Date: 2008-04-06 06:03 pm (UTC)
From: [identity profile] alixtii.livejournal.com
According to Title IX, every female sports team should have equal access with boys sports teams to cheerleaders. As with so many things, this is not always put into practice (although it seems to be at the high school where The Squad takes place).

While cheerleaders certainly have an immense amount of cultural capital in the economy of high school, I don't think they're seen as "better athletes" than female track runners or lacross or basketball players. And there are plenty of school with excellent girls' teams in these sports, but I think it requires different skills; perhaps a gymnastics team or a dance team might be able to suck the talent out of cheerleading, but a) I'm not sure what effect having less talented cheerleaders would actually have on anything, and b) it would need to find a way to provide an alternative to the cheerleader's cultural capital.

Will there (be able to) be cheerleading in the feminist utopia? I don't know. Certainly there would have to be a greater influx of boys into the sport, like we see in college-level cheerleading. I am not, of course, an enemy of desiring gazes as such. Certainly there wouldn't be the devaluing of the traditionally-female virtue/value of encouraging school spirit which historically we see under patriarchy.
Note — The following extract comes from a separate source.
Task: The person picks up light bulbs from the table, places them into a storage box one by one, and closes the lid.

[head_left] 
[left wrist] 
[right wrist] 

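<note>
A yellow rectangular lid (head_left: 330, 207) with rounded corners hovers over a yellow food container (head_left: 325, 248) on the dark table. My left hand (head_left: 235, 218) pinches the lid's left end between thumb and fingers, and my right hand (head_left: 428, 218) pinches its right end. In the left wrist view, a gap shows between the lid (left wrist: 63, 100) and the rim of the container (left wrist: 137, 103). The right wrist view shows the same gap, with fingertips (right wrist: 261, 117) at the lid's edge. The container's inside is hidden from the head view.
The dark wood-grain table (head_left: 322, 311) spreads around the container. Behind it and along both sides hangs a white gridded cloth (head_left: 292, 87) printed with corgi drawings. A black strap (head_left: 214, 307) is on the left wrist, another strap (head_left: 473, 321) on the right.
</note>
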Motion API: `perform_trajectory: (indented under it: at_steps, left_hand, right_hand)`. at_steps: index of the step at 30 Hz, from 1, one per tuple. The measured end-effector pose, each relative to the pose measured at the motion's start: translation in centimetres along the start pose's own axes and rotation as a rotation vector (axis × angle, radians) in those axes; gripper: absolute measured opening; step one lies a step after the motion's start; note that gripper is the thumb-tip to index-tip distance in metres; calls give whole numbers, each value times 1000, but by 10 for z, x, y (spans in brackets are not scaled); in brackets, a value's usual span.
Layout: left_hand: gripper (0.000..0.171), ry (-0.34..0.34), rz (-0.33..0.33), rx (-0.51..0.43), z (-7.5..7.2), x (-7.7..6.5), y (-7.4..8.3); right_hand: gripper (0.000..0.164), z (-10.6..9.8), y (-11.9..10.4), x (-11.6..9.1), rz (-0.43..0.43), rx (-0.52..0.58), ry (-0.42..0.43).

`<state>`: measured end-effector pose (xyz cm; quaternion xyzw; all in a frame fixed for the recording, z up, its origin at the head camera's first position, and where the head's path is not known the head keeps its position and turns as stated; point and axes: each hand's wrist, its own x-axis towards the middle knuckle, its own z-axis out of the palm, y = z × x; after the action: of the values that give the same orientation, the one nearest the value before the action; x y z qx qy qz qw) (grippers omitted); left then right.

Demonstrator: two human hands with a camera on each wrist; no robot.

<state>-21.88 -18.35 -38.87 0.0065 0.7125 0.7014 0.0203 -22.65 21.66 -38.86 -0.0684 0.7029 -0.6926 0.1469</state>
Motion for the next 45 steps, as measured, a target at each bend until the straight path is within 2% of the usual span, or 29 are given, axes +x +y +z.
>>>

As for YA/children's lit, the person to ask would be Amy herself, since she's the one who studies it, but looking at my own reading and what was going on at the time, it seems to me it comes in a variety of categories. There's a canon of stuff we read in school which may be relatively recent (Madeleine L'Engle, Lois Lowry, Avi, any winner of the Newberry Award) but is approached with some reverence due to its imprimateur.

There's the "classics," those older (relatively speaking) works imported from the UK (Frances Hodgeson Burnett, Lewis Carrol, C.S. Lewis, E. Nesbit, maybe Rudyard Kipling) or elsewhere (Johanna Spyri), and older American texts which remain in the consciousness (Louisa May Alcott, Laura Ingalls Wilder, Elizabeth Porter, Kate Douglas Wiggin). Since these texts are in the public domain, they can be reprinted and sold very cheaply, which helps to continue their visibility. While the way they speak to children may well be universal, they do speak to a particular set of material conditions which will be foreign to any American schoolkid.

Re: Part I

Date: 2008-04-07 01:28 pm (UTC)
From: [identity profile] http://users.livejournal.com/peasant_/
While cheerleaders certainly have an immense amount of cultural capital in the economy of high school, I don't think they're seen as "better athletes" than female track runners or lacross or basketball players. And there are plenty of school with excellent girls' teams in these sports
Oooh, this is one of those fascinating spaces between the cultural output of a nation and the perceived reality from within. I was trying to think of representations of girls' sports that I had seen on US TV or film and I could only come up with two. One was Meadow playing football on The Sopranoes, and the other was that little baseball player at the end of Chosen. And they are both rather weak - the Sops one was being used as a signifier of middle class values rather than showing sport for its own sake, and the girl in Chosen was noticeable for being the very youngest of the girls portrayed, implying that sport is something only very young girls (those allowed to be tomboys) will do. Otherwise, as portrayed, sport is something only boys do in school, whilst girls become cheerleaders, and in university the men still play sport whilst even the cheerleaders seem to have vanished. Even Buffy - someone who logically should have been the star of every team at Sunnydale - never even hinted that there was such a thing as a girls' sports team.

a) I'm not sure what effect having less talented cheerleaders would actually have on anything, and b) it would need to find a way to provide an alternative to the cheerleader's cultural capital.

I was envisaging creating a situation where those who could did sport and those who couldn't did cheerleading. It is actually not hard to engender a culture of contempt for an activity in a school situation, but of course you have to do it by elevating an alternative, not by trying to deride the thing head on. However, whether it could be done with something so strongly entrenched that is has become as stock a cultural representation as cheerleading - well, it would be fascinating to try, but it would doubtless be a slow process if it could be done at all.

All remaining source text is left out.